Speech Tech Vendors See Opportunities in Closed Captioning
The Federal Communications Commission (FCC) is holding hearings on new government mandates regarding closed captioning of TV programming to maintain quality standards for accuracy, timing, program completeness, and placement of closed captions. The regulations have not yet gone into effect, but speech recognition companies are already working to make sure that their offerings are compliant once they do.
Nexidia entered the realm of closed captioning in 2012 with the release of Nexidia QC for Caption and Language Verification. QC analyzes live broadcasts and recorded media in real time, using quality control technology for closed captioning, language verification, and video descriptions.
Drew Lanham, senior vice president and general manger of media at Nexidia, explains that the solution uses several technologies to verify that language spoken within the audio is correct to ensure the quality. The QC offering can also realign time problems to make sure that the captions displayed are in sync with the spoken words.
Lanham maintains that the upcoming FCC mandates represent opportunities for Nexidia's closed captioning business. "The FCC and other regulatory agencies around the world are creating new policies to ensure that captions are correct, properly timed, and properly placed in all types of programming," he says. "With all of the devices that need to be supported, all of the content available, and all of the places in a workflow where captions can become damaged, manual QC processes are prohibitively inefficient and expensive. Each new law represents another compelling reason to switch to the automated QC of captions."
Nexidia updated its closed captioning product in March with the launch of QC 2.1, which includes enhanced job reporting. The product uses Nexidia's same core analytic technology and serves a market that "needs enhancements," says Ryan Pellet, the company's chief strategy officer.
Closed captioning, Pellet says, "is a natural expansion for us. There are billions of hours of audio that some of our large clients have on the contact center side. To me, this is the same. It's...about understanding and realigning a market that's underserved. This is tangential and not a departure from what we've been doing."

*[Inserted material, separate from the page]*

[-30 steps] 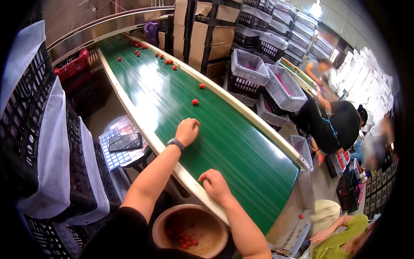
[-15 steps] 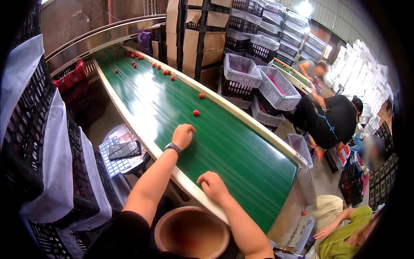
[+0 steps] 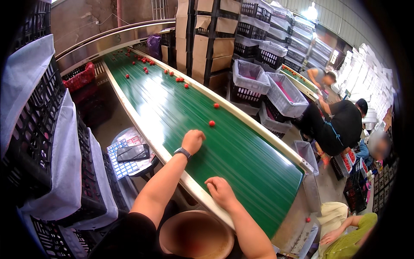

Closed captioning has come a long way since it first appeared on just one PBS show in the early 1970s. The technology entered the mainstream in the 1980s, and became a requirement by the FCC for most television content in 1996. Closed captioning must be available on all TV content, including television shows, commercials, films, live broadcasts, and video on demand.
Small companies, such as CPC, have developed solutions that integrate speech recognition with real-time captioning software. According to the company, its YouCaption software is based on the same speech engine as Nuance Communications' Dragon Naturally Speaking and has similar accuracy. However, the CPC speech engine is augmented for live captioning to minimize time lags.
In March, Italian speech-to-text provider PerVoice formed a new company with TVEyes, a U.S.-based global broadcast monitoring firm that provides online, real-time search and indexing for television and radio broadcasts. The new entity, TVEyes Language Technology, is working on enabling TV and radio broadcasting monitoring in any language.
"TVEyes Language Technology, leveraging PerVoice proprietary technology for speech recognition, will enable us to add new languages to our platform with unprecedented speed and efficiency," said David Ives, CEO and founder of TVEyes, in a statement. "It is applicable to every spoken language, including regional accents, and the economics can work for nearly any size market. In addition, if a country or region becomes of urgent interest to a particular client or set of clients, we can add real-time media monitoring for that country and language with rapid turnaround."
Closed captioning has been mainly used to help the hearing-impaired, but other audiences also use the technology, such as viewers learning English as a second language and other disabled viewers seeking to improve reading and comprehension skills.